# [Excerpted records]
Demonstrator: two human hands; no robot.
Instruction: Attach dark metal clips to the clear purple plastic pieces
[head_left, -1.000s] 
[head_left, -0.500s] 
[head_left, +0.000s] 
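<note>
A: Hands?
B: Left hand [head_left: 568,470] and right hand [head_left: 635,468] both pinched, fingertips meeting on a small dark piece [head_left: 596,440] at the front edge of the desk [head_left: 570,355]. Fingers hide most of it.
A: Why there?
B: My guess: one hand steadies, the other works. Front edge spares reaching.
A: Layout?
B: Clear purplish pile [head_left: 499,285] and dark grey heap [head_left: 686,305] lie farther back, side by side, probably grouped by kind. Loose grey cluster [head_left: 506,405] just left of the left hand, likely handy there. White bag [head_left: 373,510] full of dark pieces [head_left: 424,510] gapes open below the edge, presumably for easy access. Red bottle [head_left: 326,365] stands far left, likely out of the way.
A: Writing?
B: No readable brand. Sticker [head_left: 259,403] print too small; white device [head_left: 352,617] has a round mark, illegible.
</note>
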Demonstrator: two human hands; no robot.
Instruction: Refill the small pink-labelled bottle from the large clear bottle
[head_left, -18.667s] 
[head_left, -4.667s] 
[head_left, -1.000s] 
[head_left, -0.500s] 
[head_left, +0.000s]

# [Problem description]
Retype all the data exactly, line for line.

# [Solution to this task]
Demonstrator: two human hands; no robot.
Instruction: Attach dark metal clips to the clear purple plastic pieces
[head_left, -1.000s] 
[head_left, -0.500s] 
[head_left, +0.000s] 
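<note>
A: Hands?
B: Left hand [head_left: 568,470] and right hand [head_left: 635,468] both pinched, fingertips meeting on a small dark piece [head_left: 596,440] at the front edge of the desk [head_left: 570,355]. Fingers hide most of it.
A: Why there?
B: My guess: one hand steadies, the other works. Front edge spares reaching.
A: Layout?
B: Clear purplish pile [head_left: 499,285] and dark grey heap [head_left: 686,305] lie farther back, side by side, probably grouped by kind. Loose grey cluster [head_left: 506,405] just left of the left hand, likely handy there. White bag [head_left: 373,510] full of dark pieces [head_left: 424,510] gapes open below the edge, presumably for easy access. Red bottle [head_left: 326,365] stands far left, likely out of the way.
A: Writing?
B: No readable brand. Sticker [head_left: 259,403] print too small; white device [head_left: 352,617] has a round mark, illegible.
</note>
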Demonstrator: two human hands; no robot.
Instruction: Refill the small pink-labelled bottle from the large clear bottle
[head_left, -18.667s] 
[head_left, -4.667s] 
[head_left, -1.000s] 
[head_left, -0.500s] 
[head_left, +0.000s]

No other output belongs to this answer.